Aussi, Nico (I), Enzo (I), Julio (I), Lisa (I), Roméo (I), Alejandro (M) et Emiliano (M) ont mentionné qu’une certaine proportion de la société mexicaine ressent de l’indifférence face aux migrants centraméricains irréguliers. Selon ces participants, les migrants sont invisibles aux yeux d’une bonne partie de la population mexicaine. Cette indifférence est également considérée comme étant une difficulté à l’expérience de la migration de transit au Mexique puisqu’elle limite les initiatives d’aide envers les migrants. Les migrants sont peu considérés et même ignorés, et ce, malgré leur situation précaire et leur besoin impératif d’aide

humanitaire.

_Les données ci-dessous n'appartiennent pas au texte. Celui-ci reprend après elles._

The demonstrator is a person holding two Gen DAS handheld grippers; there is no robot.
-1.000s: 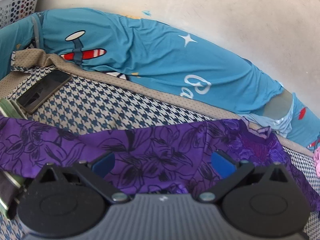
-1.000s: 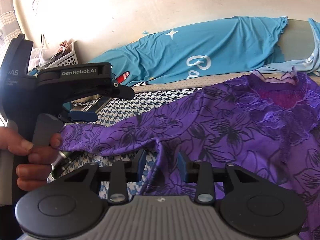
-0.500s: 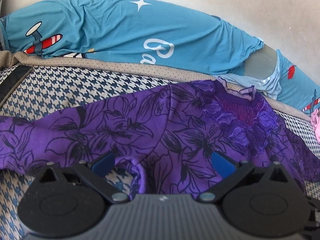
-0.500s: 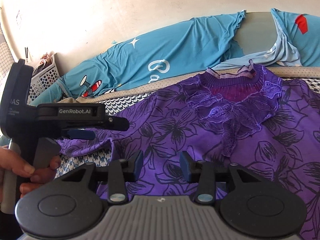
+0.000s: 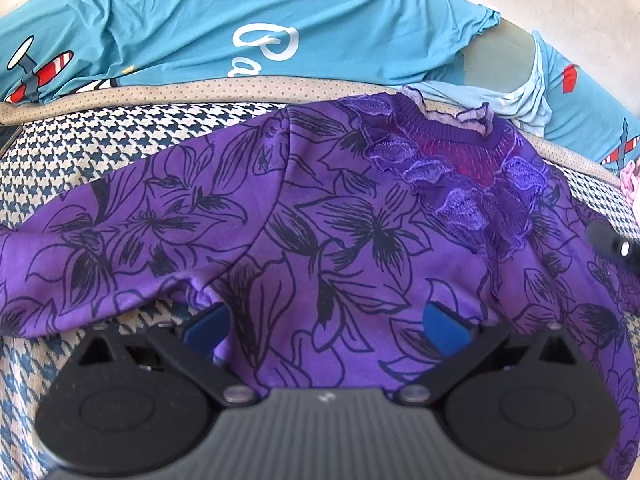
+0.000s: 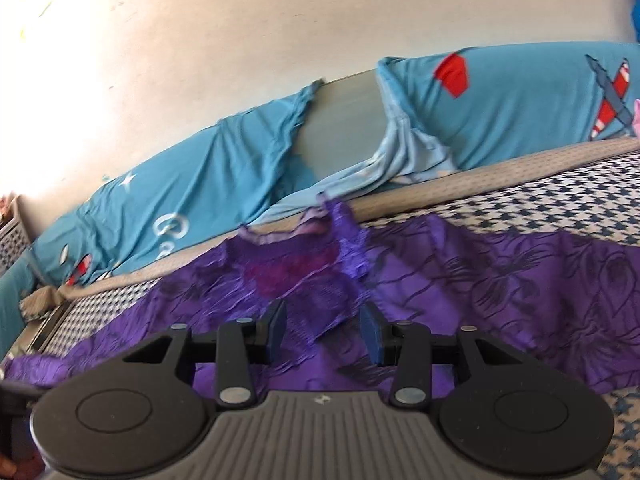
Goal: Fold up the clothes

Voici comment Emiliano (M) vit cette indifférence: «C’est quelque chose de difficile parce qu’on nous dédaigne et on nous ignore beaucoup…».

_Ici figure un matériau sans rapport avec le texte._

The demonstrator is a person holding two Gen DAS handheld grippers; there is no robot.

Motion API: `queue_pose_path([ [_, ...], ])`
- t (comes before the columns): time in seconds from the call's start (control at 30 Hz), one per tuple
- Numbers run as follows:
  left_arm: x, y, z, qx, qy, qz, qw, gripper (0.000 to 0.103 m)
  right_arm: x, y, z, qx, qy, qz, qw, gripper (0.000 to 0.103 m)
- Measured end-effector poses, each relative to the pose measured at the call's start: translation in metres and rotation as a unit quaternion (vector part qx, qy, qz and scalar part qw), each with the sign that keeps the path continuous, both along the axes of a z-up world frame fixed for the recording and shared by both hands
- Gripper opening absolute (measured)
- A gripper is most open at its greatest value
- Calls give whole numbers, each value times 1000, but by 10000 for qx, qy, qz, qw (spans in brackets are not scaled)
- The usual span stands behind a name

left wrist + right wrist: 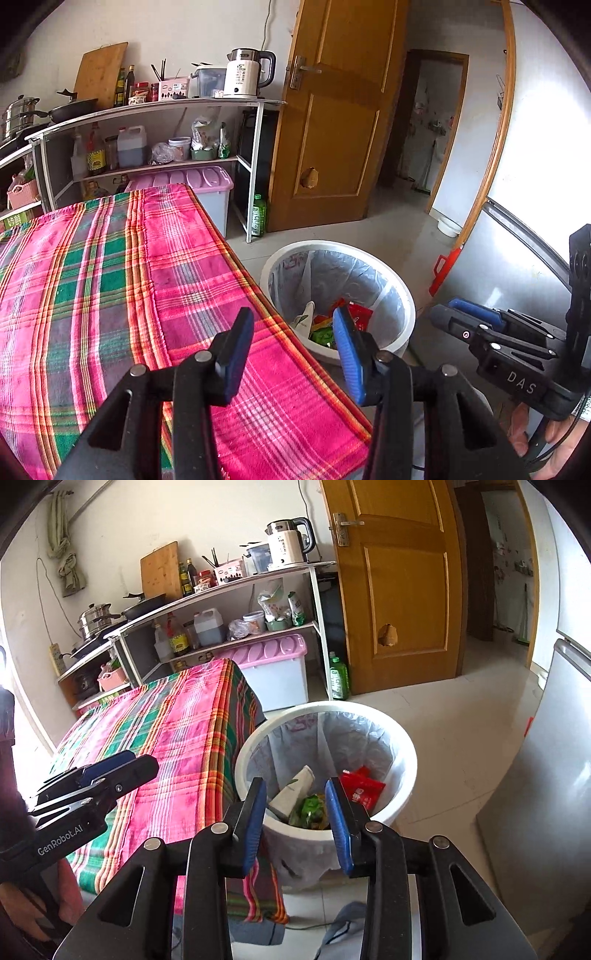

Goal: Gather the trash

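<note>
Holding wrappers, the white bin wears a clear liner.

My left gripper has black plastic arms with triangular cutouts, round silver rivets at the pivots, and blue ribbed pads on both fingers. My right gripper is the same build: black linkage, silver pins, blue ribbed pads. Seen side-on from the left wrist view, the right unit's black body carries white "DAS" lettering, a small white ring mark and silver screws, with black cables trailing below it. From the right wrist view, the left unit's side reads "GenRobot.AI" in white. My hand wraps its handle; a dark sleeve shows at the frame's edge.
</note>
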State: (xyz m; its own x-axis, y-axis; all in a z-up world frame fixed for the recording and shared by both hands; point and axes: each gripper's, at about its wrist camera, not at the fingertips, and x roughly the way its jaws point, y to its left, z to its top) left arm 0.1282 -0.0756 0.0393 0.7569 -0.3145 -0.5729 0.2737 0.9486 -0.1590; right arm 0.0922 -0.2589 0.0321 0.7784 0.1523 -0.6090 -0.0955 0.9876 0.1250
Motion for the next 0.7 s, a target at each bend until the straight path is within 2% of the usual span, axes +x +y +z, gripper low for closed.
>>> queue_pose_path([
  [0.7, -68, 6, -13, 35, -16, -118, 9999, 49, -72, 23, -15, -387, -198, 71, 9990, 36],
])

Finalement, selon Marco (I), la perte actuelle de valeurs qui sévit au sein de la société mexicaine est une difficulté à laquelle doivent faire face plusieurs migrants centraméricains puisque cette perte de valeurs permet la commission de plusieurs offenses contre leur dignité humaine. Cette perte de valeur serait à la source de la déshumanisation et la marchandisation des migrants :

Si on ne te reconnait pas comme ce que tu es, si on ne t’accepte pas comme tu es, si on ne te respecte pas, parce que par exemple tu es une jolie femme et qu’on veut t’utiliser, t’instrumentaliser, ça signifie qu’on ne te reconnait pas comme une personne à part entière. Il n’y a pas de valeur…Il n’y a pas de valeur humaine, il y a plutôt une décadence…[…] Il y a une perte de valeur, une inversion des valeurs! Une inversion des valeurs ça signifie que je ne te vois pas comme une fin en soi, mais que je te vois plutôt comme un moyen, rien de plus! Et c’est ce qu’il se passe avec eux [les migrants]. Les considérer comme un moyen, comme une chose, c’est la pire offense contre la dignité humaine. On ne respecte pas la dignité humaine, la dignité des personnes… C’est pour ça qu’il n’y a pas de paix, parce qu’il n’y a pas de reconnaissance, ni d’acceptation, ni de respect. «Un Hondurien (ou un Guatémaltèque) s’en vient!» : «Chassez-le!», «Faites-le tomber!», ou «Lancez-lui des pierres!» Ou bien, s’ils ont de l’argent sur eux les garçons [malfaiteurs et criminels] s’occupent de ça. C’est très triste. Marco #20

Julio (I) voit également la perte des valeurs humaines au sein de la société mexicaine et l’effritement des structures sociales comme étant des difficultés rencontrées par les migrants en transit au Mexique. Selon lui, les structures sociales qui «sont malheureusement tombées dans le négatif, dans le vouloir profiter des autres» permettent donc la réalisation d’abus. Nico (I) critiqua également l’habitude de bon nombre de Mexicains de chercher à profiter de toutes les situations possibles.